• _INSTRUCTIONS FOR THE TASK_:
The answer must give back every line of the data exactly, with no pictures.
******
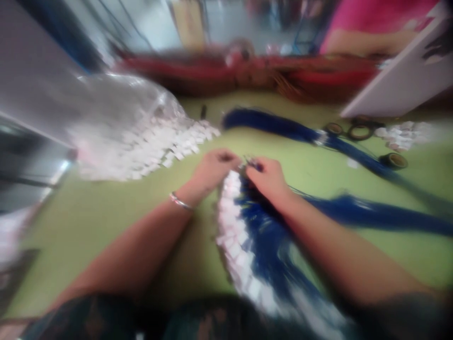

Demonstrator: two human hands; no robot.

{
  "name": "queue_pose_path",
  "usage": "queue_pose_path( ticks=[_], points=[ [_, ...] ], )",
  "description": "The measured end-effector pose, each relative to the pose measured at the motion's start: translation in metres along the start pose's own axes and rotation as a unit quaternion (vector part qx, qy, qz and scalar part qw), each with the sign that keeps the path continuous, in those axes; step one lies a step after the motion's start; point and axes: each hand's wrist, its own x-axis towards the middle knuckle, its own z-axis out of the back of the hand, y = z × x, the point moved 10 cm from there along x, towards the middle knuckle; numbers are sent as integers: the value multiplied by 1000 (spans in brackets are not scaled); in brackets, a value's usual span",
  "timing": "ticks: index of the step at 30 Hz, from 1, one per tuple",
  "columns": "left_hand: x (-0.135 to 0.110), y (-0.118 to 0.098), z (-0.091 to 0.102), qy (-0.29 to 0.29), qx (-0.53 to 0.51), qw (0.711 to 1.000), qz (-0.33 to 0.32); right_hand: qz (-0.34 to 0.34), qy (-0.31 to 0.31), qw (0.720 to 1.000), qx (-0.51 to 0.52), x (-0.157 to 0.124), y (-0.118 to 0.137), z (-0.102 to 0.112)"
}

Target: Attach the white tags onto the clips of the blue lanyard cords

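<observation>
My left hand (pixel 215 166), with a silver bangle at its wrist, is closed in a pinch; what is in its fingertips is blurred and cannot be made out. Close against it, my right hand (pixel 267 177) is closed on thin blue wires, their ends poking out past the thumb. Below both hands lies a curved row of small white connector-like pieces (pixel 231 222), with a fan of blue wires (pixel 264 236) running from it toward my lap. Motion smears the whole view.
A clear plastic bag (pixel 130 87) spills many small white pieces (pixel 152 146) on the green table (pixel 116 212). Blue wire bundles (pixel 269 123) lie at the right, near tape rolls (pixel 392 160) and a white pile (pixel 406 134). Across the table shows a person's pink sleeve (pixel 368 19).
</observation>
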Motion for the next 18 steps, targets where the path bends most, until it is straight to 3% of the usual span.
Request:
queue_pose_path(
  ticks=[6,8,10,11,12,13,15,16,17,18],
  points=[
    [-1,-10,-7,64,13,998,-25,6,-21,1000,13,-2,3,7],
    [-7,-22,-20,165,10,985,-45,-3,-54,998,32,-2,4,16],
    [-23,-36,-41,317,17,945,-73,-32,-63,995,74,-2,0,19],
    [-29,-41,-44,362,33,927,-90,-50,-58,992,101,-2,-4,17],
    [-29,-46,-40,363,62,923,-111,-67,-51,988,130,-2,-8,14],
    [-21,-50,-28,311,107,935,-135,-79,-47,983,160,-1,-11,11],
    [-1,-58,15,118,229,950,-178,-88,-40,972,213,-1,-18,4],
    [5,-61,37,26,298,935,-190,-88,-36,968,232,0,-20,1],
    [9,-62,51,-24,368,909,-192,-85,-29,965,245,0,-20,-2],
    [12,-58,58,-36,434,880,-188,-80,-21,964,253,0,-20,-4]
  ],
)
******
• _FINISHED TASK_:
Demonstrator: two human hands; no robot.

{
  "name": "queue_pose_path",
  "usage": "queue_pose_path( ticks=[_], points=[ [_, ...] ], )",
  "description": "The measured end-effector pose, each relative to the pose measured at the motion's start: translation in metres along the start pose's own axes and rotation as a unit quaternion (vector part qx, qy, qz and scalar part qw), each with the sign that keeps the path continuous, in those axes; step one lies a step after the motion's start; point and axes: each hand's wrist, its own x-axis towards the middle knuckle, its own z-axis out of the back of the hand, y = z × x, the point moved 10 cm from there along x, towards the middle knuckle; numbers are sent as integers: the value multiplied by 1000 (spans in brackets are not scaled); in brackets, a value's usual span",
  "timing": "ticks: index of the step at 30 Hz, from 1, one per tuple",
  "columns": "left_hand: x (-0.135 to 0.110), y (-0.118 to 0.098), z (-0.091 to 0.102), qy (-0.29 to 0.29), qx (-0.53 to 0.51), qw (0.711 to 1.000), qz (-0.33 to 0.32); right_hand: qz (-0.34 to 0.34), qy (-0.31 to 0.31), qw (0.720 to 1.000), qx (-0.51 to 0.52), x (-0.157 to 0.124), y (-0.118 to 0.137), z (-0.102 to 0.112)"
}

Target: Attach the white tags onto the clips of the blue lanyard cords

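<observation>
My left hand (pixel 215 166), with a silver bangle at its wrist, is closed in a pinch; what is in its fingertips is blurred and cannot be made out. Close against it, my right hand (pixel 267 177) is closed on thin blue wires, their ends poking out past the thumb. Below both hands lies a curved row of small white connector-like pieces (pixel 231 222), with a fan of blue wires (pixel 264 236) running from it toward my lap. Motion smears the whole view.
A clear plastic bag (pixel 130 87) spills many small white pieces (pixel 152 146) on the green table (pixel 116 212). Blue wire bundles (pixel 269 123) lie at the right, near tape rolls (pixel 392 160) and a white pile (pixel 406 134). Across the table shows a person's pink sleeve (pixel 368 19).
</observation>
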Motion for the next 18 steps, targets where the path bends most, until it is straight to 3% of the usual span.
Request:
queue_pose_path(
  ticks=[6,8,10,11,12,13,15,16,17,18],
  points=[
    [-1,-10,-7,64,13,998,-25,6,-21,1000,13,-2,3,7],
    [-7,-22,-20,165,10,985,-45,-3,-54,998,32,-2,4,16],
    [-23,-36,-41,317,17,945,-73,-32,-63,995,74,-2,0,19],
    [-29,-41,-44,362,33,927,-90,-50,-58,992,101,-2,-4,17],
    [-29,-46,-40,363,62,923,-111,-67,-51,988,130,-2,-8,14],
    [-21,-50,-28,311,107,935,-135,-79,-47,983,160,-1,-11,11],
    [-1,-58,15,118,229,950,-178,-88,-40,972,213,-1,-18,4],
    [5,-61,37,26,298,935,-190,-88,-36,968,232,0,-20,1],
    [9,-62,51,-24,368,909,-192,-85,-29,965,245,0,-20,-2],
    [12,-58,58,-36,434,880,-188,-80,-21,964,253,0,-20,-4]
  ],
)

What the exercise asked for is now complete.